Source L is an account of the memories that Barbara Walsh had whilst being evacuated. The source is useful as it highlights the differences in social class and wealth, “The bathroom had a heated towel rail which I had never seen before”. This shows us that people had a different standard of living. People also had certain expectations, ” astonished that London children could eat with knives and forks as they expected us to eat with our fingers.”
Her experience tells us a lot about the feelings that evacuees could have, although hers are individual to her, “I can still remember the desolate feeling I had as, one by one, the friends with whom I had made the journey disappeared with their new ‘families’.” Her own feelings, opinions and experience may be similar to the majority of evacuees. Despite being written fifty years after the event the account still holds some very detailed factual information, “My sister and I were to share the guest room, which had single beds with blue sheets and blankets.”
Also through the account we learn a lot about the process of evacuation, “I carried a small bag containing a change of clothes and washing kit, also my gasmask in a brown cardboard box. Her account also highlights differences in religion “As a zealous Catholic of seven years of age I felt indignant about this state of affairs and wrote “this should be a Catholic church” in the visitor’s book in red crayon and signed my name.” People of different religions were thrown together and expected to deal with the circumstances, Jews lived with staunch Catholics etc. this was due to cause many problems.
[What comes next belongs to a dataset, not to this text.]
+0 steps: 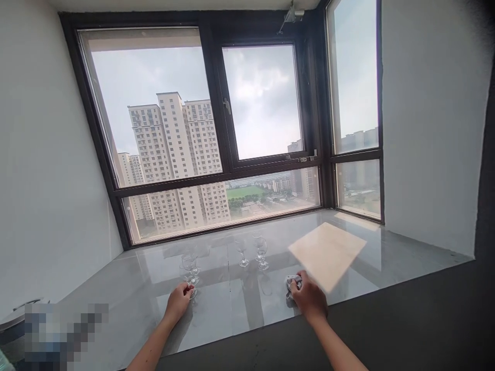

However the source is written fifty years later and some details have been forgotten, like which station the children left from. The details that the author has included are the types of things a child would remember. Due to the fact that it has been so long Barbara Walsh’s memories may have been altered, either through her own wish to view it more positively or through the influence of media publishing popular images that may have been incorporated into her own. The account also has very little factual information and is solely the memories of the author and does not accommodate the experiences of anyone else.
On the basis of this I think that although the source may be reliable, despite being written fifty years later, it is not particularly useful by itself. I think that the source is reliable because it does contain a lot of detailed information. I do not, however think that it is useful because it only gives us the feelings and experiences of one person. If it were to be used as part of a few sources with other people’s experiences then it may show us something different.
Both sources H and I are photographs of homes destroyed after an air raid. They show us the loss of property and lives that place during air raids. It highlights the danger faced by the ordinary civilians each night. Source J is a table giving statistical information to how many bombs were dropped and damage to life and property in a given area. From this table we can see that Hammersmith and Fulham were not that badly affected, especially on comparison to places like Poplar. Source K is a letter from an unknown resident written during 1940, it reveals the names of roads, which were bombed and names some friends caught up.
It also expresses the feelings of the author. Sources H and I have limited use, as they do not give us any factual details like those in source J, although they are clear visual resources. We do not know the origin of source J and so can not be sure that the information is correct, it also doesn’t give us any emotional details to see how the public were feeling like source K does. If all the information in Source K were true then it would be the most useful of the sources. However due to gossip and misinformation the source maybe unreliable. This source pinpoints exactly where the bombs landed and what was destroyed as well as giving us an insight into the feelings of the author, we must also remember that not all people will feel the same.